▶ _PROBLEM REQUIREMENTS_
Write out the whole listing word for word.

◇ ◇ ◇ ◇ ◇ ◇ ◇

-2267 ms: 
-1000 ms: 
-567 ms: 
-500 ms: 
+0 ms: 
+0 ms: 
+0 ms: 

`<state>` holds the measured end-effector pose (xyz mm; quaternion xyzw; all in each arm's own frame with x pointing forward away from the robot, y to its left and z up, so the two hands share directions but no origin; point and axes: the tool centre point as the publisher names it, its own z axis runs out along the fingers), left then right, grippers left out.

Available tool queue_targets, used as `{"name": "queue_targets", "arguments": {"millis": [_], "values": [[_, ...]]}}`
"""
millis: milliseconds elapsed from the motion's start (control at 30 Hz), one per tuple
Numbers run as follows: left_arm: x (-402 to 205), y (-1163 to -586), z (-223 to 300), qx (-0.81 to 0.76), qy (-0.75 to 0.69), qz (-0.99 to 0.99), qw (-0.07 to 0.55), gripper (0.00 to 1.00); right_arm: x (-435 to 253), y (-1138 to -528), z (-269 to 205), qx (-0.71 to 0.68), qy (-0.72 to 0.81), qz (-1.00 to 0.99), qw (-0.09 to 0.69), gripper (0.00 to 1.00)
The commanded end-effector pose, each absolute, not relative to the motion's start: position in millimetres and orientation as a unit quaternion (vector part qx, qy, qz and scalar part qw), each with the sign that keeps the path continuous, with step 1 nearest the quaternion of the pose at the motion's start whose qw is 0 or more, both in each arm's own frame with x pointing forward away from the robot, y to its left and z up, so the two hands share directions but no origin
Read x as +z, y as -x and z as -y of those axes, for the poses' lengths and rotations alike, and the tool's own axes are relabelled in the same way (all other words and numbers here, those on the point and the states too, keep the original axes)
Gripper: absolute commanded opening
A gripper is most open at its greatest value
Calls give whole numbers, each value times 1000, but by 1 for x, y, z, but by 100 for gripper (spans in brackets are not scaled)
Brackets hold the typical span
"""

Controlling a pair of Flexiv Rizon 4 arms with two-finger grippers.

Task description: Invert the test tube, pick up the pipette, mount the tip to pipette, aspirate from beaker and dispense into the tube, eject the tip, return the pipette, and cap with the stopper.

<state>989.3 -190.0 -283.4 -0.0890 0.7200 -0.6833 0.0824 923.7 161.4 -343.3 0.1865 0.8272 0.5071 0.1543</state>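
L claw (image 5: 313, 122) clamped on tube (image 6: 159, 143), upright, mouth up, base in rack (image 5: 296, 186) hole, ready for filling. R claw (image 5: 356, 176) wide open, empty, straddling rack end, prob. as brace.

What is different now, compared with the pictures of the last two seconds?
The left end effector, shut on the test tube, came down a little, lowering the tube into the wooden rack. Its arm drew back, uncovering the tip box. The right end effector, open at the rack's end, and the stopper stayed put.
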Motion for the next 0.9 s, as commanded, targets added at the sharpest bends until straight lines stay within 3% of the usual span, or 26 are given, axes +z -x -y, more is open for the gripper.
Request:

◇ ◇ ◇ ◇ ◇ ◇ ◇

▶ _RESPONSE BELOW_
-2267 ms: 
-1000 ms: 
-567 ms: 
-500 ms: 
+0 ms: 
+0 ms: 
+0 ms: 

`<state>` holds the measured end-effector pose (xyz mm; quaternion xyzw; all in each arm's own frame with x pointing forward away from the robot, y to its left and z up, so the two hands share directions but no origin; point and axes: the tool centre point as the publisher names it, its own z axis runs out along the fingers), left then right, grippers left out.

Available tool queue_targets, used as `{"name": "queue_targets", "arguments": {"millis": [_], "values": [[_, ...]]}}`
"""
millis: milliseconds elapsed from the motion's start (control at 30 Hz), one per tuple
Numbers run as follows: left_arm: x (-402 to 205), y (-1163 to -586), z (-223 to 300), qx (-0.81 to 0.76), qy (-0.75 to 0.69), qz (-0.99 to 0.99), qw (-0.07 to 0.55), gripper (0.00 to 1.00); right_arm: x (-435 to 253), y (-1138 to -528), z (-269 to 205), qx (-0.71 to 0.68), qy (-0.72 to 0.81), qz (-1.00 to 0.99), qw (-0.09 to 0.69), gripper (0.00 to 1.00)
The commanded end-effector pose, each absolute, not relative to the motion's start: position in millimetres and orientation as a unit quaternion (vector part qx, qy, qz and scalar part qw), each with the sign that keeps the path continuous, with step 1 nearest the quaternion of the pose at the motion's start whose qw is 0 or more, both in each arm's own frame with x pointing forward away from the robot, y to its left and z up, so the two hands share directions but no origin
Read x as +z, y as -x and z as -y of those axes, for the poses' lengths and rotations alike, and the tool's own axes are relabelled in the same way (all other words and numbers here, those on the point and the states too, keep the original axes)
Gripper: absolute commanded opening
A gripper is most open at its greatest value
Calls give whole numbers, each value times 1000, but by 1 for x, y, z, but by 100 for gripper (spans in brackets are not scaled)
Brackets hold the typical span
"""

Controlling a pair of Flexiv Rizon 4 arms with two-finger grippers.

Task description: Invert the test tube, pick up the pipette, mount the tip to pipette, aspirate from beaker and dispense into the tube, eject the tip, return the pipette, and cap with the stopper.

<state>989.3 -190.0 -283.4 -0.0890 0.7200 -0.6833 0.0824 923.7 161.4 -343.3 0.1865 0.8272 0.5071 0.1543</state>
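L claw (image 5: 313, 122) clamped on tube (image 6: 159, 143), upright, mouth up, base in rack (image 5: 296, 186) hole, ready for filling. R claw (image 5: 356, 176) wide open, empty, straddling rack end, prob. as brace.

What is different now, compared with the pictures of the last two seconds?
The left end effector, shut on the test tube, came down a little, lowering the tube into the wooden rack. Its arm drew back, uncovering the tip box. The right end effector, open at the rack's end, and the stopper stayed put.
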Motion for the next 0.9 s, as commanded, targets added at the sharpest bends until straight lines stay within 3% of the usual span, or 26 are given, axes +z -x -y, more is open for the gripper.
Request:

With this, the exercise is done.